WORK ITEM: Print the data below verbatim, minus images.

DATA SECTION:

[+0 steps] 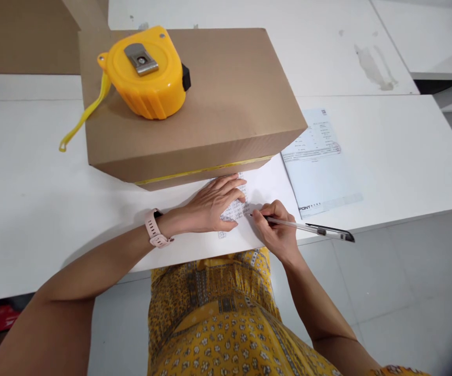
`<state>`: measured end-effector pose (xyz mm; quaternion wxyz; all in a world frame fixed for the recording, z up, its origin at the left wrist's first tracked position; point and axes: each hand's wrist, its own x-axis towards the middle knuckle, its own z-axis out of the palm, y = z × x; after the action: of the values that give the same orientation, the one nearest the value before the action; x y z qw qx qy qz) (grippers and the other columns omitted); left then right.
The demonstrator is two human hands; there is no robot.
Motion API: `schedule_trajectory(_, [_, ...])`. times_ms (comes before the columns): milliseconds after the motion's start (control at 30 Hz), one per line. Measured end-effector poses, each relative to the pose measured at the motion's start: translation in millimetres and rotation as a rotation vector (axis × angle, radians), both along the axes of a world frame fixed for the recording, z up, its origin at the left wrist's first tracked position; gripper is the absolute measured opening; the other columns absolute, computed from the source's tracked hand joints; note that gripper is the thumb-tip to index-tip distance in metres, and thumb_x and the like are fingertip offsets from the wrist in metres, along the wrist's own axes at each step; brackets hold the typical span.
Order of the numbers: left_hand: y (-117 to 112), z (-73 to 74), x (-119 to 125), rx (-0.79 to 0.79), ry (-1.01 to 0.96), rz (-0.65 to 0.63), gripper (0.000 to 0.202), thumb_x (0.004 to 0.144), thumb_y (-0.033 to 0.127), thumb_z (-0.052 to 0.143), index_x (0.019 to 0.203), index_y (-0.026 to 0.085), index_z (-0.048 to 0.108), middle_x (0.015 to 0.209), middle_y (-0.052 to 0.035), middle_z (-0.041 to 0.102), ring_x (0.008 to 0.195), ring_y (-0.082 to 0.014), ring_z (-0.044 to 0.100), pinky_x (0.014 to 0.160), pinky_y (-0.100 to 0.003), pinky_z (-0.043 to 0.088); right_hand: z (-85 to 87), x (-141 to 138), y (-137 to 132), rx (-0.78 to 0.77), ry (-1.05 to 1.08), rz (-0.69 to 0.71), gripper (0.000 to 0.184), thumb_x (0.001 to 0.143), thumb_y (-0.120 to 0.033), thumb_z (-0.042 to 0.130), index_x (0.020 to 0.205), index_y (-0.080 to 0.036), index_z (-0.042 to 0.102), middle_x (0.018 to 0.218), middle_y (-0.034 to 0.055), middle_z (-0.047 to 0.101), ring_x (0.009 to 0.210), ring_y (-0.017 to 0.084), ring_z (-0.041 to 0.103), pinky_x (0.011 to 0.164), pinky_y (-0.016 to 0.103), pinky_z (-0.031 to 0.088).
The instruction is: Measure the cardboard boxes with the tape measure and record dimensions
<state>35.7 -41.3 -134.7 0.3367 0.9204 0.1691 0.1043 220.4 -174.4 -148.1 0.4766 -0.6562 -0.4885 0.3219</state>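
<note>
My left hand [218, 203] lies spread over a white sheet of paper [234, 210] covered in small dark writing, and hides much of it. A pink watch band circles the left wrist. My right hand [276, 227] pinches a clear pen [304, 226] with a black cap on its back end. Its tip touches or hovers just over the right side of the written area; I cannot tell which. Just beyond my left fingers stands a brown cardboard box [226, 99], with a yellow strip along its near side.
On top of the box sits a large yellow tape measure [147, 75] with a hanging strap. A pale blue printed sheet [323, 172] lies on the white table [398, 172] at the right. Another brown box [25, 36] is at the far left. The table's front edge runs near my waist.
</note>
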Motion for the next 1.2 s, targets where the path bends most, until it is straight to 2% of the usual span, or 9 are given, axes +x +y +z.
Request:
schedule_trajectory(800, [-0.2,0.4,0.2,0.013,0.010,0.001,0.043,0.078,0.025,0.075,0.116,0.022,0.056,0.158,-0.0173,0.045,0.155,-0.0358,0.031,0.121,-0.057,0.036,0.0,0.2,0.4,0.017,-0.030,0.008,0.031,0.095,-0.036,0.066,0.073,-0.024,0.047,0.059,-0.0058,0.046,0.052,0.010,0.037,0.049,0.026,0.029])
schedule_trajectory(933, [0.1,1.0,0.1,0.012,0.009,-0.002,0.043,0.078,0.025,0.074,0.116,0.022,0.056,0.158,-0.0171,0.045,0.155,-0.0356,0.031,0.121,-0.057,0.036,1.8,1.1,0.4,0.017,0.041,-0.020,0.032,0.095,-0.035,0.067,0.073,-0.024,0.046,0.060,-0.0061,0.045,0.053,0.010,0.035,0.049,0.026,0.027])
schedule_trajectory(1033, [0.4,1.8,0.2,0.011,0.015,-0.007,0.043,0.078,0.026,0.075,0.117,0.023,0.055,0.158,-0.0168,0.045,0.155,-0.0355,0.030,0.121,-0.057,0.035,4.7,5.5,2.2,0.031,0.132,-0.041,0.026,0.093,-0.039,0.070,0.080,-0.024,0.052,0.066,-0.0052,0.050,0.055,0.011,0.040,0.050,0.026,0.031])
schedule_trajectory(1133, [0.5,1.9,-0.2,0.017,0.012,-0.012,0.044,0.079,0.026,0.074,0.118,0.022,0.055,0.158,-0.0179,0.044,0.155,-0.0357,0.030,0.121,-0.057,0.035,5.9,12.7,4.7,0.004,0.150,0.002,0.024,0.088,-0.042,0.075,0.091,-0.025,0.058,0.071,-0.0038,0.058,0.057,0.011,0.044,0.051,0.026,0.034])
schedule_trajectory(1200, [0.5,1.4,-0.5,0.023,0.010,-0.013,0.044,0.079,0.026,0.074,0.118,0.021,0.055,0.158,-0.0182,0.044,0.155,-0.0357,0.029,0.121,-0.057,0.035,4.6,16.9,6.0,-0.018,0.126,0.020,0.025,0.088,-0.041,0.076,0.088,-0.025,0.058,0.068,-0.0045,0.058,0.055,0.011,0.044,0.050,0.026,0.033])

ANSWER:
[+0 steps] 
`<state>`: measured end-effector pose (xyz mm; quaternion wxyz; all in a world frame fixed for the recording, z up, its origin at the left wrist's first tracked position; point and axes: each hand's wrist, its own x-axis towards the middle knuckle, its own z-axis out of the palm, y = z × x; after the action: of the values that give the same orientation, the one nearest the value before the action; x y z qw qx qy qz) (grippers and the other columns omitted); left then right.
The demonstrator is two human hands; there is no robot.
Motion API: `schedule_trajectory(_, [_, ...])`. times_ms (comes before the columns): milliseconds after the motion's start (control at 30 Hz), one per line. Measured end-effector poses, each relative to the pose measured at the motion's start: translation in millimetres and rotation as a rotation vector (axis × angle, radians), both along the axes of a world frame fixed for the recording, z up, its origin at the left wrist's first tracked position; gripper is the absolute measured opening; the other columns absolute, computed from the source's tracked hand joints; note that gripper is the thumb-tip to index-tip distance in metres, and thumb_x and the like are fingertip offsets from the wrist in metres, along the wrist's own axes at each step; brackets hold the typical span.
Order of the numbers: left_hand: y (-117 to 112), z (-73 to 74), x (-119 to 125), rx (-0.79 to 0.79), ry (-1.01 to 0.96), rz (-0.65 to 0.63), gripper (0.000 to 0.202), thumb_x (0.004 to 0.144), thumb_y (-0.033 to 0.127), thumb_z (-0.052 to 0.143), index_x (0.019 to 0.203), index_y (-0.026 to 0.085), index_z (-0.048 to 0.108), middle_x (0.015 to 0.209), middle_y (-0.052 to 0.035), middle_z (-0.041 to 0.102), ring_x (0.008 to 0.195), ring_y (-0.082 to 0.014), ring_z (-0.044 to 0.100), pinky_x (0.014 to 0.160), pinky_y (-0.100 to 0.003), pinky_z (-0.043 to 0.088); right_hand: z (-85 to 87), x (-141 to 138), y (-137 to 132), rx (-0.78 to 0.77), ry (-1.05 to 1.08), rz (-0.69 to 0.71), gripper (0.000 to 0.184), thumb_x (0.001 to 0.143), thumb_y (-0.120 to 0.033), thumb_z (-0.042 to 0.130), index_x (0.020 to 0.205), index_y (-0.080 to 0.036), index_z (-0.042 to 0.102), middle_x (0.018 to 0.218), middle_y (-0.034 to 0.055), middle_z (-0.047 to 0.101), ring_x (0.009 to 0.210), ring_y (-0.017 to 0.084), ring_z (-0.041 to 0.103), pinky_x (0.011 to 0.164), pinky_y (-0.016 to 0.103), pinky_z (-0.031 to 0.088).
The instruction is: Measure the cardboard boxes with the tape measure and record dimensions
<state>35.7 -41.3 -134.7 0.3367 0.9204 0.1691 0.1043 220.4 -174.4 -148.1 0.4766 -0.6562 -0.4885 0.3219</state>
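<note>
My left hand [218, 203] lies spread over a white sheet of paper [234, 210] covered in small dark writing, and hides much of it. A pink watch band circles the left wrist. My right hand [276, 227] pinches a clear pen [304, 226] with a black cap on its back end. Its tip touches or hovers just over the right side of the written area; I cannot tell which. Just beyond my left fingers stands a brown cardboard box [226, 99], with a yellow strip along its near side.
On top of the box sits a large yellow tape measure [147, 75] with a hanging strap. A pale blue printed sheet [323, 172] lies on the white table [398, 172] at the right. Another brown box [25, 36] is at the far left. The table's front edge runs near my waist.
</note>
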Motion for the next 1.2 s, targets where the path bends most, until it is straight to 2% of the usual span, or 9 are given, axes +x +y +z.
Request:
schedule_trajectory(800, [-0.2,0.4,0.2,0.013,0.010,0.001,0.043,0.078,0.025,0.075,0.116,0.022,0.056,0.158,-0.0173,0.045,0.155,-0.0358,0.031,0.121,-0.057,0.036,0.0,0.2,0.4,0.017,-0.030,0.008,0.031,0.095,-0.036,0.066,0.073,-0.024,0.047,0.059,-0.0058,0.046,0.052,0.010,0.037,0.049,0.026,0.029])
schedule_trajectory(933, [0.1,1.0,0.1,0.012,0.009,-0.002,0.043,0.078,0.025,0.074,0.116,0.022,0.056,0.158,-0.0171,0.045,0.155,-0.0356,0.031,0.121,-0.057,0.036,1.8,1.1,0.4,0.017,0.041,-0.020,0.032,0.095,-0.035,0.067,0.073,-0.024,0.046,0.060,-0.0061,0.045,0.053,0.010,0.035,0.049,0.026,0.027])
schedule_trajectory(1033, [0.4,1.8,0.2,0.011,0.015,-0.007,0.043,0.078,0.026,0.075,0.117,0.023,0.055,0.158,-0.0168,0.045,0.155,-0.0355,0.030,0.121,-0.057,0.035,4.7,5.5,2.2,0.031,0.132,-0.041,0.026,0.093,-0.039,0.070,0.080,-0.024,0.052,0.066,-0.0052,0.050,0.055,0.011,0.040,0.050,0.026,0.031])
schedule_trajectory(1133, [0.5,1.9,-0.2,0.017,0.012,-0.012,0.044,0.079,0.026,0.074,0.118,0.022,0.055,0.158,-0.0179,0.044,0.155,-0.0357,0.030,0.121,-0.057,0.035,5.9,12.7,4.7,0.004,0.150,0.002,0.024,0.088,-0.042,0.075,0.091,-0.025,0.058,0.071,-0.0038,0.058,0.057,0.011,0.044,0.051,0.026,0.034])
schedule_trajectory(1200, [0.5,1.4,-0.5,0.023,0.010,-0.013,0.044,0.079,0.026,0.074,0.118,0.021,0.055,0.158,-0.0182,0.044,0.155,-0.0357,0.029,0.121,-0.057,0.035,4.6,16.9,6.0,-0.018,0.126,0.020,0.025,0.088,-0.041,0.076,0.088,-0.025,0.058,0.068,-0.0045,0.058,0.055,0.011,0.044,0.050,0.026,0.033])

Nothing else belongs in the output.